Your goal:
Please reproduce the lines of the records below from the one holding "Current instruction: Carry" through the one holding "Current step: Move", inclusive, skipping all pictures.

Stored records:
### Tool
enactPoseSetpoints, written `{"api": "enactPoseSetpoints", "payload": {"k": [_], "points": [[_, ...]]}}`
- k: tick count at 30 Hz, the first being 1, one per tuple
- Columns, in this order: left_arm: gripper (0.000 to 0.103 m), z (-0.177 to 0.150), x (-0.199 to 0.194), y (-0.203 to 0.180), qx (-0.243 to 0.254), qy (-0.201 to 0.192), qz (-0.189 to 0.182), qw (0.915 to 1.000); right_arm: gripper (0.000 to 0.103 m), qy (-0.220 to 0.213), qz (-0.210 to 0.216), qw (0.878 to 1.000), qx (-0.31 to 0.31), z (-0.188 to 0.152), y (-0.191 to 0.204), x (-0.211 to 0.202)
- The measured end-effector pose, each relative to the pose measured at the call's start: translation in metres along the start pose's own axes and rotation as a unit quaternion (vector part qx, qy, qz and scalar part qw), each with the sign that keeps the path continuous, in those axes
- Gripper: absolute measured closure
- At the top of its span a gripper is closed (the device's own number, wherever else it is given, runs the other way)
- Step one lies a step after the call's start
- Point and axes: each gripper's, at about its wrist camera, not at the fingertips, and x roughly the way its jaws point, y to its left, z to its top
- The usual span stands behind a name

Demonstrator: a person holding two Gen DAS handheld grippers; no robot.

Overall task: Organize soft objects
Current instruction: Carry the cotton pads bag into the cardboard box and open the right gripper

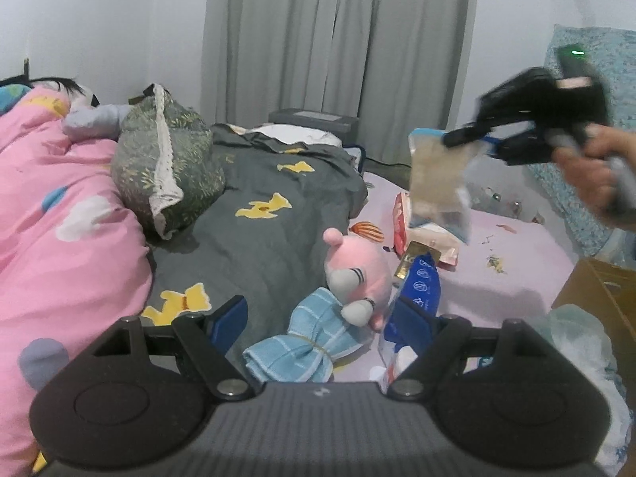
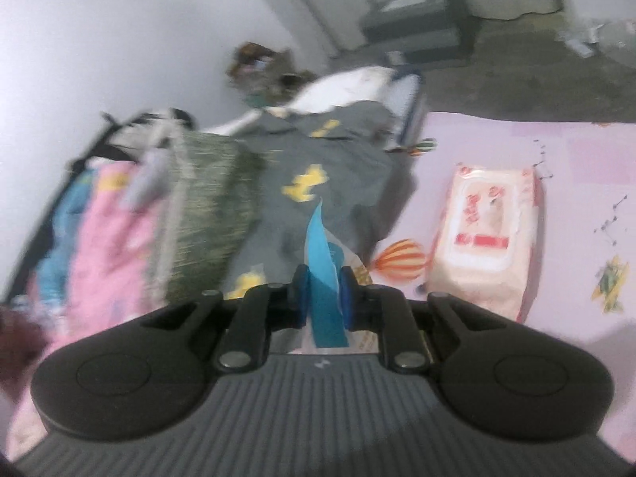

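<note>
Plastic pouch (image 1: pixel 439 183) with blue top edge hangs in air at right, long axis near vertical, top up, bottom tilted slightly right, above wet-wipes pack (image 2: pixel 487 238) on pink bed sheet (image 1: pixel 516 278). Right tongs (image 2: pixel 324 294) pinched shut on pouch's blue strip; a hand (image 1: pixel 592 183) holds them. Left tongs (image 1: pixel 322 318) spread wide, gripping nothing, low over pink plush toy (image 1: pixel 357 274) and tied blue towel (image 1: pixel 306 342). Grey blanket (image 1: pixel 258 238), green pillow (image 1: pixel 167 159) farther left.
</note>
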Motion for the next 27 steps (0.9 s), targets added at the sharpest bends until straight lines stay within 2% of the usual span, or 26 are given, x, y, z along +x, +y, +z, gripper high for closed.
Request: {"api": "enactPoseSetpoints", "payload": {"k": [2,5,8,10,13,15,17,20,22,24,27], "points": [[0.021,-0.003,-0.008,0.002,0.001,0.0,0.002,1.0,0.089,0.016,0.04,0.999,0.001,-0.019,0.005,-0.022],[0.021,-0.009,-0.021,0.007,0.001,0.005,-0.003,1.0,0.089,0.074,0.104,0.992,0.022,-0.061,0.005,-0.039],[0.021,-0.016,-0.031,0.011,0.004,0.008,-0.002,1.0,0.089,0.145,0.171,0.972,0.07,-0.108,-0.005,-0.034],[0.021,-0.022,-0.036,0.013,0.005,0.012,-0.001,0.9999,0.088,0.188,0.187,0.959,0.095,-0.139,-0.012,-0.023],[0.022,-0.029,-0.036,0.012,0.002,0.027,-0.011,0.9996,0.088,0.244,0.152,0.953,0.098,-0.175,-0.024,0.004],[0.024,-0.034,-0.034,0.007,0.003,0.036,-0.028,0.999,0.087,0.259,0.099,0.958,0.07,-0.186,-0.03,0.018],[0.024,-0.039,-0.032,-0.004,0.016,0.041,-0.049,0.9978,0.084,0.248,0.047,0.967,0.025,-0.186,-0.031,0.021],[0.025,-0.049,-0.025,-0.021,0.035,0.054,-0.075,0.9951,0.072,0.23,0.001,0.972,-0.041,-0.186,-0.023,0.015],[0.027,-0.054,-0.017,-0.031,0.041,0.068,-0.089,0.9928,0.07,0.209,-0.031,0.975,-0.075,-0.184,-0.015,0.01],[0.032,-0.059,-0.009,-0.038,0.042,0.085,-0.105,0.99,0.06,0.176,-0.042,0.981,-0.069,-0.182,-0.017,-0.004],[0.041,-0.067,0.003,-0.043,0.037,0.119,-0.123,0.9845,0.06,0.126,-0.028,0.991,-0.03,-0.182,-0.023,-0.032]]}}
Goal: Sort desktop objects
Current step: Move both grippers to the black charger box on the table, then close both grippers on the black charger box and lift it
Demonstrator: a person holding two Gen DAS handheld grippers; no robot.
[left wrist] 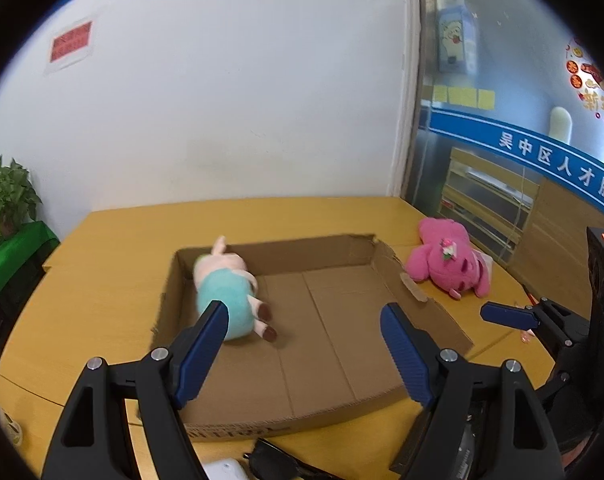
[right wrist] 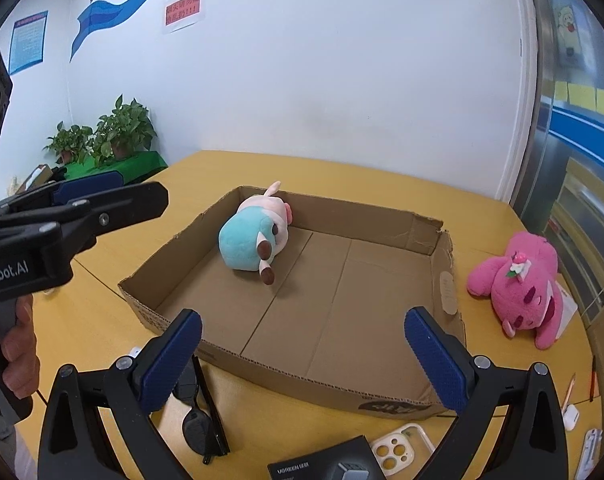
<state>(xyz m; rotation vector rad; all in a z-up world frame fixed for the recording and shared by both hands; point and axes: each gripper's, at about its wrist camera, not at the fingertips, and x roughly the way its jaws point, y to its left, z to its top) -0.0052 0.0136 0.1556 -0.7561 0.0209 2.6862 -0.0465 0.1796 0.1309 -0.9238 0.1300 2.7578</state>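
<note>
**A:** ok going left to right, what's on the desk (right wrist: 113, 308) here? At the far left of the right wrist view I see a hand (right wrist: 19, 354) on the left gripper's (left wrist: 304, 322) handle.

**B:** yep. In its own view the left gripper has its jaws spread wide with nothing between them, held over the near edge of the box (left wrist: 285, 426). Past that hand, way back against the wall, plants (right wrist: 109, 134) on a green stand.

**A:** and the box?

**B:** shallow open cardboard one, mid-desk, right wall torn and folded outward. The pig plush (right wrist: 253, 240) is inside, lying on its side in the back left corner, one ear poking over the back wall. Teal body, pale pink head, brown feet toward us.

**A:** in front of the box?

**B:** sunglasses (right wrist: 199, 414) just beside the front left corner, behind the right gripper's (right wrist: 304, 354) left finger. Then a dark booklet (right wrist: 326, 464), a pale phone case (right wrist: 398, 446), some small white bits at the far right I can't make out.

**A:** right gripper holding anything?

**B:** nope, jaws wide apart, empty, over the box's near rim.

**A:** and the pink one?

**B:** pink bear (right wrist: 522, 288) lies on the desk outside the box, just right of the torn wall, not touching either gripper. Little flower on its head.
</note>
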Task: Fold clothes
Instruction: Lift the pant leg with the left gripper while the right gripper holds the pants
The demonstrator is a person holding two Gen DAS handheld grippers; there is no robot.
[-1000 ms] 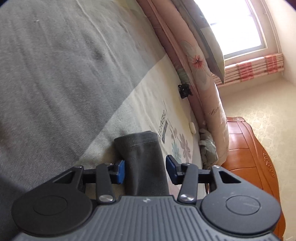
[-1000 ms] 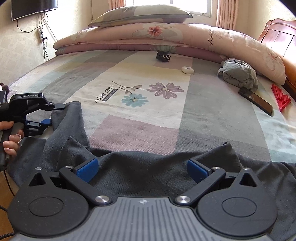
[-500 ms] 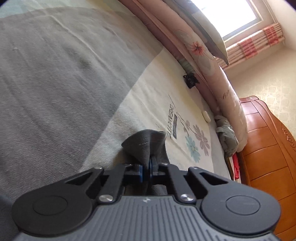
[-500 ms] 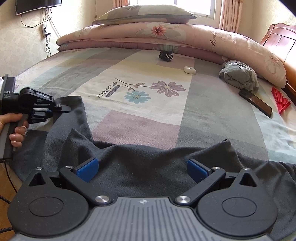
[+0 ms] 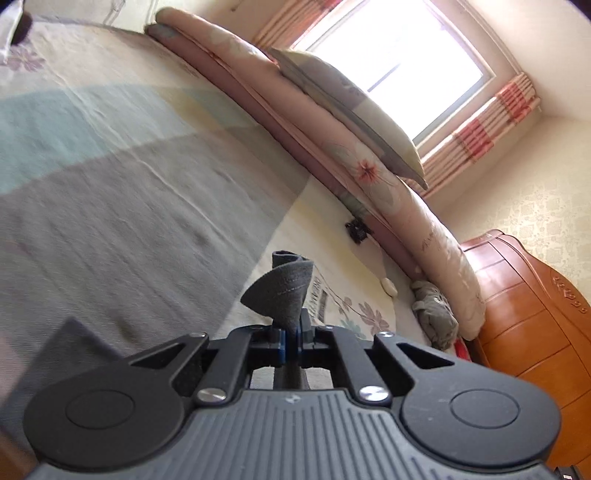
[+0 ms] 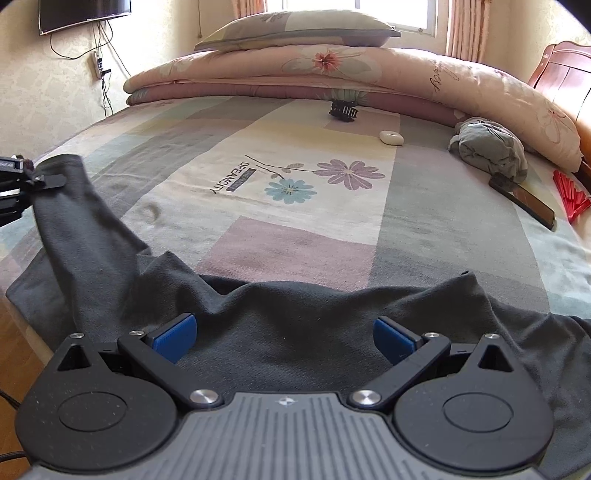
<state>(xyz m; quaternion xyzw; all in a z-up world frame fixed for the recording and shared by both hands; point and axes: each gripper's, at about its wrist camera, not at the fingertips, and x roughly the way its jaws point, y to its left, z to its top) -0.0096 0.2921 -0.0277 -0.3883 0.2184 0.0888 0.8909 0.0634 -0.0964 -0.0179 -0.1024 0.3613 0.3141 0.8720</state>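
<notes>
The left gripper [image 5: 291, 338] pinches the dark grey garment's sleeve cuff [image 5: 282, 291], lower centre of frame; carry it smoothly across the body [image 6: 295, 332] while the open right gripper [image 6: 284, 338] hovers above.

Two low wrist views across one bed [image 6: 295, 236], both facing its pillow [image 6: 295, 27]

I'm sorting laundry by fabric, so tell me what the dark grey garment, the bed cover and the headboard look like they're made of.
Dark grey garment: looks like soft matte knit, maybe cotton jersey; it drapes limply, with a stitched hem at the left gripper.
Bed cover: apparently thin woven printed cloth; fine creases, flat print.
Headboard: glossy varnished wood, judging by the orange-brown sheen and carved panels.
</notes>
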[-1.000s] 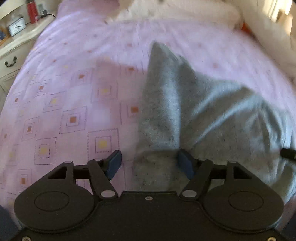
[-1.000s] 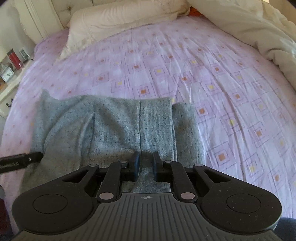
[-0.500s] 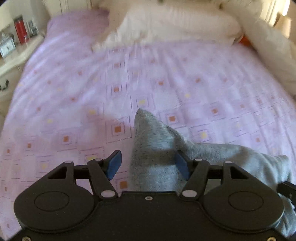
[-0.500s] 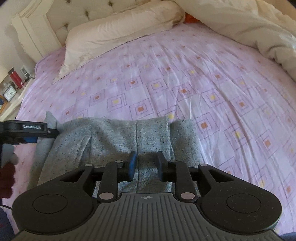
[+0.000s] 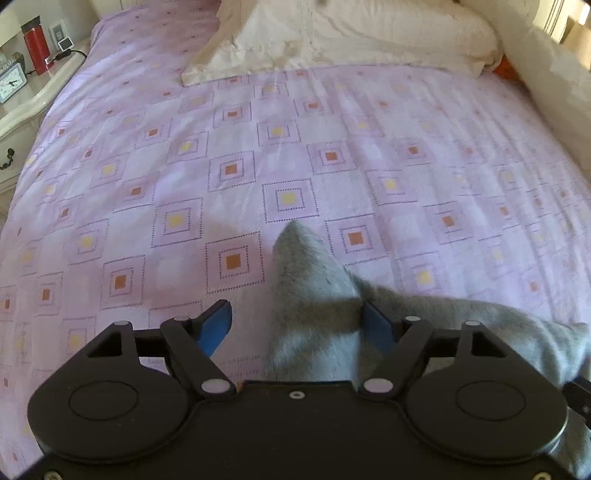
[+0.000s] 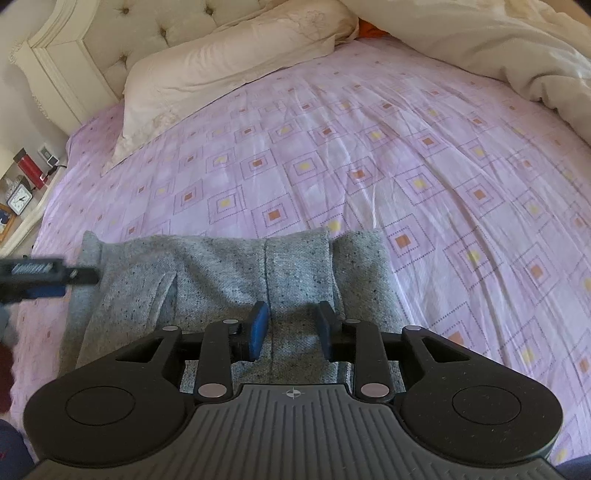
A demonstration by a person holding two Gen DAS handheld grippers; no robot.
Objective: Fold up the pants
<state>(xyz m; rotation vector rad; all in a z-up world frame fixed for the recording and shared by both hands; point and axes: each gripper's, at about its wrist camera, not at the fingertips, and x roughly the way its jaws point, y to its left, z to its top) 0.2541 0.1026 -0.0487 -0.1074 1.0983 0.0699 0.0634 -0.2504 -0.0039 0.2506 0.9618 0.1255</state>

Expected answer:
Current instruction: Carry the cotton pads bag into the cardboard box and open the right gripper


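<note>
Plastic pouch (image 1: pixel 439 183) with blue top edge hangs in air at right, long axis near vertical, top up, bottom tilted slightly right, above wet-wipes pack (image 2: pixel 487 238) on pink bed sheet (image 1: pixel 516 278). Right tongs (image 2: pixel 324 294) pinched shut on pouch's blue strip; a hand (image 1: pixel 592 183) holds them. Left tongs (image 1: pixel 322 318) spread wide, gripping nothing, low over pink plush toy (image 1: pixel 357 274) and tied blue towel (image 1: pixel 306 342). Grey blanket (image 1: pixel 258 238), green pillow (image 1: pixel 167 159) farther left.
</note>
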Motion for the next 27 steps (0.9 s), targets added at the sharpest bends until straight lines stay within 2% of the usual span, or 26 are given, x, y, z along +x, +y, +z, gripper high for closed.
Request: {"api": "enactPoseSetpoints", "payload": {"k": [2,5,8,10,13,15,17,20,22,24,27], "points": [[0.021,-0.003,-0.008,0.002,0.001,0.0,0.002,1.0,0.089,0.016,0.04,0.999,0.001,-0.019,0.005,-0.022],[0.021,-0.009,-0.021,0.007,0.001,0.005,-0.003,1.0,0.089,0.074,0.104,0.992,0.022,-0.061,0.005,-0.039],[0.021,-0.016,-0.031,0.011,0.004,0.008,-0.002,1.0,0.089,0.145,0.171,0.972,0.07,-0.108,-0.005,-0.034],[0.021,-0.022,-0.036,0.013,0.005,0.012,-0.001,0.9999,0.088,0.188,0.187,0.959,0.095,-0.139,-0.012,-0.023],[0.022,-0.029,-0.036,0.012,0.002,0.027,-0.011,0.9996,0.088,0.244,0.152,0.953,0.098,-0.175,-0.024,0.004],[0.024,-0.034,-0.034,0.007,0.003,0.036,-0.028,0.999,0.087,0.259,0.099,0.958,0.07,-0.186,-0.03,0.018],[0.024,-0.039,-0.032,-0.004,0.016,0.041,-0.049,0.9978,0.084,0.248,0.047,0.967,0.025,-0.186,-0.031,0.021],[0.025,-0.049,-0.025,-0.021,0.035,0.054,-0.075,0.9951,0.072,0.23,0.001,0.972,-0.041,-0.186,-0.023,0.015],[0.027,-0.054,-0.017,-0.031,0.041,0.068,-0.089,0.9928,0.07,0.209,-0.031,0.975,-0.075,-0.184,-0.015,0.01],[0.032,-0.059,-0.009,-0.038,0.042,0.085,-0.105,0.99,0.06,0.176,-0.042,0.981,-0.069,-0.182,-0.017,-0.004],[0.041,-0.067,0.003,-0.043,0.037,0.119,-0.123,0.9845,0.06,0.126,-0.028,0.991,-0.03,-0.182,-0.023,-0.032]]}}
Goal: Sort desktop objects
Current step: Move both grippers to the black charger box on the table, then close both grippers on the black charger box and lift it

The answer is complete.